**Exercise prompt**
Pull out of the data below the stretch of lines bounded by the one containing "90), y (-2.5" and the one containing "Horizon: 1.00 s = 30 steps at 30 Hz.", both bounds included, unchanged.

**Exercise data**
"""
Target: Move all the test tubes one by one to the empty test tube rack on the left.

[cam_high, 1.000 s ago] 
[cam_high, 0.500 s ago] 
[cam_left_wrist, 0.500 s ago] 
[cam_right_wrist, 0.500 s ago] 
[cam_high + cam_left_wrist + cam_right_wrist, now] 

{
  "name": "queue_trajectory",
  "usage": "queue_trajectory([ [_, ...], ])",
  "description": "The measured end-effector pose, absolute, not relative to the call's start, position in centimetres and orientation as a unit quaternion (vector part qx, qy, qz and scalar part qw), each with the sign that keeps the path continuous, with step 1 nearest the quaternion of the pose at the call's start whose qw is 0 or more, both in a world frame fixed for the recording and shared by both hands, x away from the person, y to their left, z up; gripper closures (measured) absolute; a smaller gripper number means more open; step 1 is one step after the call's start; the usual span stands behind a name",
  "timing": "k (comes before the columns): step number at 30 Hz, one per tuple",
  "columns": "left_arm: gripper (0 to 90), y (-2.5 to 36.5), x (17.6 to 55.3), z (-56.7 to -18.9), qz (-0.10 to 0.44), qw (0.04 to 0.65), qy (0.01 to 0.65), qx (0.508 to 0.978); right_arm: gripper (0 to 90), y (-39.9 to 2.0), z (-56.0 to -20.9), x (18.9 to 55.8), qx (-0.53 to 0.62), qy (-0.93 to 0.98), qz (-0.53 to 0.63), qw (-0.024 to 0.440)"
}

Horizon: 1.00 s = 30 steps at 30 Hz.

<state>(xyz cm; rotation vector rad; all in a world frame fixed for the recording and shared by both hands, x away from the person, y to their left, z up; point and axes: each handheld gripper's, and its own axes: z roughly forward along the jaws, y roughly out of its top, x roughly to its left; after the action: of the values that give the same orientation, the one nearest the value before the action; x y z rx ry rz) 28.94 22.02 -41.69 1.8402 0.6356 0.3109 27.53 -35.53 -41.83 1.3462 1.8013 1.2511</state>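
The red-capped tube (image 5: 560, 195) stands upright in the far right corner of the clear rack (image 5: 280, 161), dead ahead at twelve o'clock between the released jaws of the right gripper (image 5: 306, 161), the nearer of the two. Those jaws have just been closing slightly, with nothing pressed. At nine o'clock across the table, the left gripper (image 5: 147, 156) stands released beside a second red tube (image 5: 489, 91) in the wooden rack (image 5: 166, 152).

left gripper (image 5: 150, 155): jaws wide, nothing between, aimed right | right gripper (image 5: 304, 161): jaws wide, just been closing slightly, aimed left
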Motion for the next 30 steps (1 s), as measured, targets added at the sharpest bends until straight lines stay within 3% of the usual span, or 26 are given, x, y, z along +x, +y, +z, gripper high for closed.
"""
**Written solution**
  "columns": "left_arm: gripper (0 to 90), y (-2.5 to 36.5), x (17.6 to 55.3), z (-56.7 to -18.9), qz (-0.10 to 0.44), qw (0.04 to 0.65), qy (0.01 to 0.65), qx (0.508 to 0.978); right_arm: gripper (0 to 90), y (-39.9 to 2.0), z (-56.0 to -20.9), x (18.9 to 55.8), qx (-0.53 to 0.62), qy (-0.93 to 0.98), qz (-0.53 to 0.63), qw (-0.024 to 0.440)"
}

Horizon: 1.00 s = 30 steps at 30 Hz.

There is no additional output for this exercise.